Adalbert clavó sus ojos azules, súbitamente teñidos de gravedad, en los de su amigo, mientras con las manos revolvía las cartas extendidas sobre la mesa.
—Vas a llevarte la sorpresa de tu vida, igual que me la he llevado yo, porque resulta que ese famoso diamante, esa piedra real que ha pasado por las manos de tantas personas ilustres, por imposible que parezca llegó hasta los arroyos sangrientos donde el monstruo sin cara abandonaba a sus víctimas. Estoy seguro.
—¿Qué? ¡Tú desvarías!
—No, no. En fin, juzga por ti mismo. Anoche convencí a Bertram de que me llevara allí prometiéndole una buena gratificación si animaba a su amigo para que compartiera conmigo sus recuerdos de lo que él llama «la piedra judía».
—¿La piedra judía? ¿Y se supone que es...?
—Escucha y verás. La noche del 29 de septiembre de 1888, hacia Ja una de la madrugada, un buhonero polaco, además de judío, entró con su carricoche en el patio del Club Educativo de los Trabajadores Extranjeros que se encontraba en Berner Street. De pronto, el caballo se encabritó y el buhonero, dirigiendo la linterna hacia el suelo, descubrió el cuerpo de una mujer degollada. Al mismo tiempo, distinguió en la oscuridad del patio una silueta que huía. Paralizado en un primer momento por el terror, intentó gritar sin conseguirlo y se dejó caer de rodillas junto al cadáver, que aún estaba caliente.
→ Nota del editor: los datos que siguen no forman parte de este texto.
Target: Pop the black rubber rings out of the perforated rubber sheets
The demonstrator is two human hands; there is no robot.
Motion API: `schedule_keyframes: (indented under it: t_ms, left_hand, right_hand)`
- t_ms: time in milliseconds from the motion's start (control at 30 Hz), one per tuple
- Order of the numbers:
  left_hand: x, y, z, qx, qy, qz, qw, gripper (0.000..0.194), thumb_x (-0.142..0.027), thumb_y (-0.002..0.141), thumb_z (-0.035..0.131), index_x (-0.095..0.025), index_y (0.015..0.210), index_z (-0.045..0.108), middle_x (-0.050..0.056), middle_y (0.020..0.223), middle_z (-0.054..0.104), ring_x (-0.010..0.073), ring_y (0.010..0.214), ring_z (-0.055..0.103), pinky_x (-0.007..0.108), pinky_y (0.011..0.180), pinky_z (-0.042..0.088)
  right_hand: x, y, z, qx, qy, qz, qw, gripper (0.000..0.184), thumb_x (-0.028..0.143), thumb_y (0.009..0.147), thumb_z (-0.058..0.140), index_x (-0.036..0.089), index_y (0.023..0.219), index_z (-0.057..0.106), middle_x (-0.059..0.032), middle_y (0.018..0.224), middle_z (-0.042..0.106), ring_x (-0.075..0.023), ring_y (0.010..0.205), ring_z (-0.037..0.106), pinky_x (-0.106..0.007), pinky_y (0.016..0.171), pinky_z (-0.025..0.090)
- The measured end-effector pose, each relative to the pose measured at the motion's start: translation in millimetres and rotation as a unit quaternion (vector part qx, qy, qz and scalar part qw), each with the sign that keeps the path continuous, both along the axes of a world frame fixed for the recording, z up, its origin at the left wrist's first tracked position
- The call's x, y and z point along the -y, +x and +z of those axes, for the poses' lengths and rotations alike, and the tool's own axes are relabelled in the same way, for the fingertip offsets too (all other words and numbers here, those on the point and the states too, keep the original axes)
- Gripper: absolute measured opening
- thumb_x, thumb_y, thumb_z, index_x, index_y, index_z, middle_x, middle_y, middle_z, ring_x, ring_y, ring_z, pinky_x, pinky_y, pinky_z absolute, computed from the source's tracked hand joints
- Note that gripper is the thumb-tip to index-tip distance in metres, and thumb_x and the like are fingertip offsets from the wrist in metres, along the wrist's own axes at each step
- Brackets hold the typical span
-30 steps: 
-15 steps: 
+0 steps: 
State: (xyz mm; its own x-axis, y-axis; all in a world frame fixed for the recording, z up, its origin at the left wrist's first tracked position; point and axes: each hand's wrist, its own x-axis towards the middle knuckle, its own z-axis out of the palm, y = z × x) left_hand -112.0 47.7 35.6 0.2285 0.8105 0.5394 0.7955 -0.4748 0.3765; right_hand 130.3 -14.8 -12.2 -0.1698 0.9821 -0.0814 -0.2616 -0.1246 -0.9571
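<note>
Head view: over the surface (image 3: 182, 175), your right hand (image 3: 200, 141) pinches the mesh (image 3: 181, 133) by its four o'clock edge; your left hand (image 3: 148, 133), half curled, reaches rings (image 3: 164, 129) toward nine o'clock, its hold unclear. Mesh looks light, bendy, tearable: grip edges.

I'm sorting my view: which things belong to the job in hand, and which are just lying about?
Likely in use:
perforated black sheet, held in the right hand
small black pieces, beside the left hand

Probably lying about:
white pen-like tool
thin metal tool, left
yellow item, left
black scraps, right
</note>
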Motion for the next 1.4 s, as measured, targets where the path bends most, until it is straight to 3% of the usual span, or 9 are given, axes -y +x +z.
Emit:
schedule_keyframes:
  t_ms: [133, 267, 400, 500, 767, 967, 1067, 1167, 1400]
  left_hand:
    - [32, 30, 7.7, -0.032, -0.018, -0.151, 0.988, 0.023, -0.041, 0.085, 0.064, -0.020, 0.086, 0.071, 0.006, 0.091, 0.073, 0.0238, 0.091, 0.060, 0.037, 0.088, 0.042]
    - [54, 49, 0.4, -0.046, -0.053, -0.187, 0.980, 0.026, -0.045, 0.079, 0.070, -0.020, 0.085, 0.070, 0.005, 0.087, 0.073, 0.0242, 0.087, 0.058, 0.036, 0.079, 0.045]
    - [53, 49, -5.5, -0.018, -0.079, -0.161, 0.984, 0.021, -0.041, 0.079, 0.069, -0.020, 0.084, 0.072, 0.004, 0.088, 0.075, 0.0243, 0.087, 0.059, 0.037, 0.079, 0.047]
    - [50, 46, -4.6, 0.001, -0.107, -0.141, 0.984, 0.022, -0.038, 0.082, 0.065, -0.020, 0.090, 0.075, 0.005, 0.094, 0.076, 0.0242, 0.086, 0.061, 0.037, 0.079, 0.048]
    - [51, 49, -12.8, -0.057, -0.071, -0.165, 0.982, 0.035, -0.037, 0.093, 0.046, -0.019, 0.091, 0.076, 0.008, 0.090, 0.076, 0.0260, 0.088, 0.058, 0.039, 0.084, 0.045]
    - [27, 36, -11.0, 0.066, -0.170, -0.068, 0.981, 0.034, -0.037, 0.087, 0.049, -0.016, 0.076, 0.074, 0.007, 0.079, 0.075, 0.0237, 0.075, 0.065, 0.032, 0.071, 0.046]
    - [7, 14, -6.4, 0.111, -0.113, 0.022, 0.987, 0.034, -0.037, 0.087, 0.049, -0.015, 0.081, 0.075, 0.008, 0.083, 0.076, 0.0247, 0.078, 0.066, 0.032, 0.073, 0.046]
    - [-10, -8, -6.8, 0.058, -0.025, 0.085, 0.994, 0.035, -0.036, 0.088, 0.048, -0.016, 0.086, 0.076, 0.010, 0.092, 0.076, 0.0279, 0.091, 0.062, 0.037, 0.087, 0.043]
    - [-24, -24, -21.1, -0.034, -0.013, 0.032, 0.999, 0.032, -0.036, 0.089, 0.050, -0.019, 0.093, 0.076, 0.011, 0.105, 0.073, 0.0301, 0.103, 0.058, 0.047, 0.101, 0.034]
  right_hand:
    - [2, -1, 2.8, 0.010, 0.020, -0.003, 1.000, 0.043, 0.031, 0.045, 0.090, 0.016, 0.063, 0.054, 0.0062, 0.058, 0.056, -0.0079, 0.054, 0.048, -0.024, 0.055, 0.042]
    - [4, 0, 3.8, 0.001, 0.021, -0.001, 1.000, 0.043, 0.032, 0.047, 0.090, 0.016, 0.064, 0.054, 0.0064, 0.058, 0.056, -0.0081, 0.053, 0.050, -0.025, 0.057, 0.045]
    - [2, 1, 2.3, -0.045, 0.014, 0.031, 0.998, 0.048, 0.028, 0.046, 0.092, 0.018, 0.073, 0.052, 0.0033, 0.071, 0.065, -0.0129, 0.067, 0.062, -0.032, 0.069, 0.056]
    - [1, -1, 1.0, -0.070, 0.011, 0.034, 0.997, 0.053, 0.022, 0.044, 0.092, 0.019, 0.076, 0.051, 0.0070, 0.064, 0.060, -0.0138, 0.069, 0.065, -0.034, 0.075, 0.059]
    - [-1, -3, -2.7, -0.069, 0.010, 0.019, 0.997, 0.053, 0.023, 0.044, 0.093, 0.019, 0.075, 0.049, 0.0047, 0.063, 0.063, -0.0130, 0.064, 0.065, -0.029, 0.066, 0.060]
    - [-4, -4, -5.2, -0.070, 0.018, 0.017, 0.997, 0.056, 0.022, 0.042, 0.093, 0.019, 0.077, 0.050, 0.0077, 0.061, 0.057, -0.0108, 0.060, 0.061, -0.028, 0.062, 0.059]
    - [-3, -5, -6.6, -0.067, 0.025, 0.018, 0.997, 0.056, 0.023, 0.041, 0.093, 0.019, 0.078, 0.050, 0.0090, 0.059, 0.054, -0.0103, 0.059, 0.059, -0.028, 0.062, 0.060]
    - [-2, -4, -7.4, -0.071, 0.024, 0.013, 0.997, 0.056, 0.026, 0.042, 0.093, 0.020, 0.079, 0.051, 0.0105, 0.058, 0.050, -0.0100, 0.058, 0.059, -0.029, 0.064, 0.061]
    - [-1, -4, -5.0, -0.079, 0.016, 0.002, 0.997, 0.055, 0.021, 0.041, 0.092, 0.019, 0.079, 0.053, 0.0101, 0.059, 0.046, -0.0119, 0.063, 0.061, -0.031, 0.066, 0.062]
Fue entonces cuando vio, al lado de su mano, algo brillante: una especie de piedra salpicada de barro. La cogió, se la guardó en el bolsillo y logró por fin pedir socorro. Al cabo de un momento, la gente que quedaba en el club acudió y poco después llegó la policía. Asistieron al buhonero, que estaba medio muerto de miedo. Ese crimen era el tercero que cometía el Destripador, aunque en este caso la víctima no había sido destripada porque la llegada del carricoche había obligado a huir al asesino. La nueva víctima se llamaba Elizabeth Stride; era una viuda de unos cuarenta años, dedicada a la prostitución desde el ingreso y la muerte en prisión de su marido, pero que había conocido días mejores... Pero olvidemos eso. Cuando llegó a su casa después de haber estado un buen rato en el puesto de policía, el buhonero se acordó de lo que había encontrado, lo sacó del bolsillo y empezó a limpiarlo. Aunque jamás había visto un diamante pulido y sin tallar, y aunque poseía una cultura muy limitada, se dio cuenta de que no se trataba de una piedra corriente. Pensó en llevarla a la policía, pero, como no la había entregado enseguida, tuvo miedo de las consecuencias de su gesto tardío y prefirió plantear el problema a su vecino, el rabino Eliphas Lévi, al que lo unía un parentesco lejano. Éste era un hombre piadoso, prudente y sabio, en quien se podía confiar plenamente.